_REQUIRED ACTION_: Retype the whole listing that follows, line for line.

_COLLECTED MATERIAL_:
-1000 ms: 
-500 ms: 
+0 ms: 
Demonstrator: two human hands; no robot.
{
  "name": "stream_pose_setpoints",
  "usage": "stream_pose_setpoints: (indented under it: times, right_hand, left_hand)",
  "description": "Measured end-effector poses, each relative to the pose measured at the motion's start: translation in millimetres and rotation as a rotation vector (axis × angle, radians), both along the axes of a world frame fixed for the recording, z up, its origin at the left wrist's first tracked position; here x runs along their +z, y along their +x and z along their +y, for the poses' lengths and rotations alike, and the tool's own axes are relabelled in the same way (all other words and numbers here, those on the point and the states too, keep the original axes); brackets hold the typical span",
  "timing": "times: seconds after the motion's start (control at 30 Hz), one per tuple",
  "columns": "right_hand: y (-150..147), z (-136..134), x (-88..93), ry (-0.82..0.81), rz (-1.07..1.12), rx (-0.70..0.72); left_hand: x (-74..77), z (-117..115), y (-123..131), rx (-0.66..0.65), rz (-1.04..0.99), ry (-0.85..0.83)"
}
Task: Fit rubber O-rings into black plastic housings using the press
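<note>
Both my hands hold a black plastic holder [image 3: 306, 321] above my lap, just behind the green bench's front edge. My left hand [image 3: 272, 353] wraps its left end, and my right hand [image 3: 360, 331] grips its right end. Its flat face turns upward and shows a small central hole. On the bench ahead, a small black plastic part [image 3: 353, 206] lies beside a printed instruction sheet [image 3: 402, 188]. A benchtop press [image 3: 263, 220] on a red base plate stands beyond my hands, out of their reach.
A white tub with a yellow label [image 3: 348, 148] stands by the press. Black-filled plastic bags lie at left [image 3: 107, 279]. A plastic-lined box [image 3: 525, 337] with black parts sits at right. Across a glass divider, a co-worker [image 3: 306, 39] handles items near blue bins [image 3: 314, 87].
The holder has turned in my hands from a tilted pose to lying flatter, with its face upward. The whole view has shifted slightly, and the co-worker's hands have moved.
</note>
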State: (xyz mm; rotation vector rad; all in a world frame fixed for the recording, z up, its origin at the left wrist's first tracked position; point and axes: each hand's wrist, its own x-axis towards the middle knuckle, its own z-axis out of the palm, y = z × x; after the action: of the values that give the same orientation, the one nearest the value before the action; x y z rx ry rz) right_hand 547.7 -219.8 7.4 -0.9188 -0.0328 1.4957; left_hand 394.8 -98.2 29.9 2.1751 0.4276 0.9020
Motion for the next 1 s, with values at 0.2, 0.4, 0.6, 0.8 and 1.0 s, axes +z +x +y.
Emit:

_RESULT_:
-1000 ms: 
-500 ms: 
+0 ms: 
Demonstrator: two human hands; no robot.
{
  "name": "stream_pose_setpoints",
  "usage": "stream_pose_setpoints: (indented under it: times, right_hand, left_hand)",
  "description": "Measured end-effector poses, each relative to the pose measured at the motion's start: translation in millimetres and rotation as a rotation vector (axis × angle, radians), both along the axes of a world frame fixed for the recording, z up, its origin at the left wrist's first tracked position; here x runs along their +z, y along their +x and z along their +y, for the poses' lengths and rotations alike, and the tool's own axes are relabelled in the same way (all other words and numbers here, those on the point and the states too, keep the original axes); brackets hold the typical span",
  "timing": "times: seconds after the motion's start (control at 30 Hz), one per tuple",
  "columns": "right_hand: y (-150..147), z (-136..134), x (-88..93), ry (-0.82..0.81), rz (-1.07..1.12), rx (-0.70..0.72); left_hand: x (-74..77), z (-117..115), y (-123..131), rx (-0.66..0.65), rz (-1.04..0.99), ry (-0.85..0.83)"
}
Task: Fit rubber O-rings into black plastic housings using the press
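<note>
Both my hands hold a black plastic holder [image 3: 306, 321] above my lap, just behind the green bench's front edge. My left hand [image 3: 272, 353] wraps its left end, and my right hand [image 3: 360, 331] grips its right end. Its flat face turns upward and shows a small central hole. On the bench ahead, a small black plastic part [image 3: 353, 206] lies beside a printed instruction sheet [image 3: 402, 188]. A benchtop press [image 3: 263, 220] on a red base plate stands beyond my hands, out of their reach.
A white tub with a yellow label [image 3: 348, 148] stands by the press. Black-filled plastic bags lie at left [image 3: 107, 279]. A plastic-lined box [image 3: 525, 337] with black parts sits at right. Across a glass divider, a co-worker [image 3: 306, 39] handles items near blue bins [image 3: 314, 87].
The holder has turned in my hands from a tilted pose to lying flatter, with its face upward. The whole view has shifted slightly, and the co-worker's hands have moved.
</note>
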State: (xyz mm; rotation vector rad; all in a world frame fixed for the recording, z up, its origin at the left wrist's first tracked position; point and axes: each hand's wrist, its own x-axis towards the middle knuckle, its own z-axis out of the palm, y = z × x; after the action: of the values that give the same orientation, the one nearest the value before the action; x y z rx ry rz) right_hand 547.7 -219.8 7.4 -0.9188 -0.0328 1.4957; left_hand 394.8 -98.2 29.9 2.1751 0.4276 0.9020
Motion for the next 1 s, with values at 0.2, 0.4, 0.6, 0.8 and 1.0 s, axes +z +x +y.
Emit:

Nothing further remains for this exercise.